El Fuego que Apagó una Vida: El Femicidio de Wanda Taddei
La roció con alcohol y le prendió fuego. El crimen de Wanda Taddei no solo le quitó la vida, sino que obligó a todo un país a redefinir la violencia de género.
Wanda Taddei y el músico Eduardo Vázquez, baterista de la banda Callejeros, tenían una historia de idas y vueltas que culminó en matrimonio en noviembre de 2009. Para el círculo cercano de la pareja, sin embargo, la relación estaba lejos de ser un cuento de hadas; la violencia era un componente conocido y las amenazas, una constante.
La madrugada del 10 de febrero de 2010, en su casa de Buenos Aires, una discusión que se había extendido por horas escaló de forma irreversible.

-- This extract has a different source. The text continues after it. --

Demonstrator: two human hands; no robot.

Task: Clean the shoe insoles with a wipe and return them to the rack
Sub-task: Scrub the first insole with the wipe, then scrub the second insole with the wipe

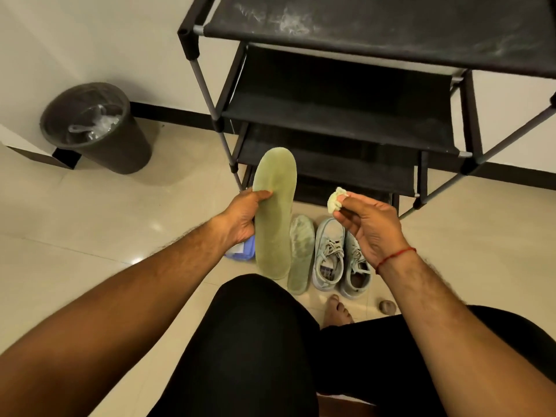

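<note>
My left hand (242,216) grips a long pale green insole (275,206) by its left edge and holds it upright above the floor. A second green insole (301,251), smudged grey, lies flat on the tiles just right of it. My right hand (365,228) pinches a crumpled, soiled wipe (336,200) between thumb and fingertips, a short way right of the held insole and apart from it. Two light grey laced sneakers (340,257) stand side by side on the floor under my right hand. The black shoe rack (340,115) rises straight ahead with bare, dusty shelves.
A dark round bin (96,127) with a clear liner stands at the left by the wall. A blue pack (240,251) lies on the floor behind my left wrist. My knees in black and a bare foot (338,310) fill the bottom; a small brown object (387,307) sits near the foot.
</note>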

En un acto de brutalidad, Vázquez roció a su esposa con alcohol y usó un encendedor para prenderle fuego.

Aunque él mismo la trasladó al hospital, el daño era catastrófico. Wanda Taddei, de 29 años, agonizó durante once días antes de morir a causa de las quemaduras que afectaron más de la mitad de su cuerpo.
El juicio, celebrado en 2012, acreditó el homicidio agravado por el vínculo, un delito que merecía prisión perpetua. Sin embargo, el tribunal aplicó de oficio un polémico atenuante: el “estado de emoción violenta”. La condena se redujo a solo 18 años, desatando una ola de indignación nacional.

Organizaciones feministas denunciaron la decisión como una justificación del femicidio, un síntoma del “patriarcado que prevalece en la justicia”.
La presión social y legal fue contundente. En 2013, la Cámara de Casación anuló el fallo inicial y sentenció a Vázquez a prisión perpetua. El caso de Wanda Taddei se convirtió en un emblema que impulsó la sanción de la ley de femicidio en Argentina. Su muerte, además, dejó un legado oscuro: un “efecto imitación” y la escalofriante amenaza “te voy a quemar como a Wanda”, un recordatorio de que la violencia no terminó con su vida.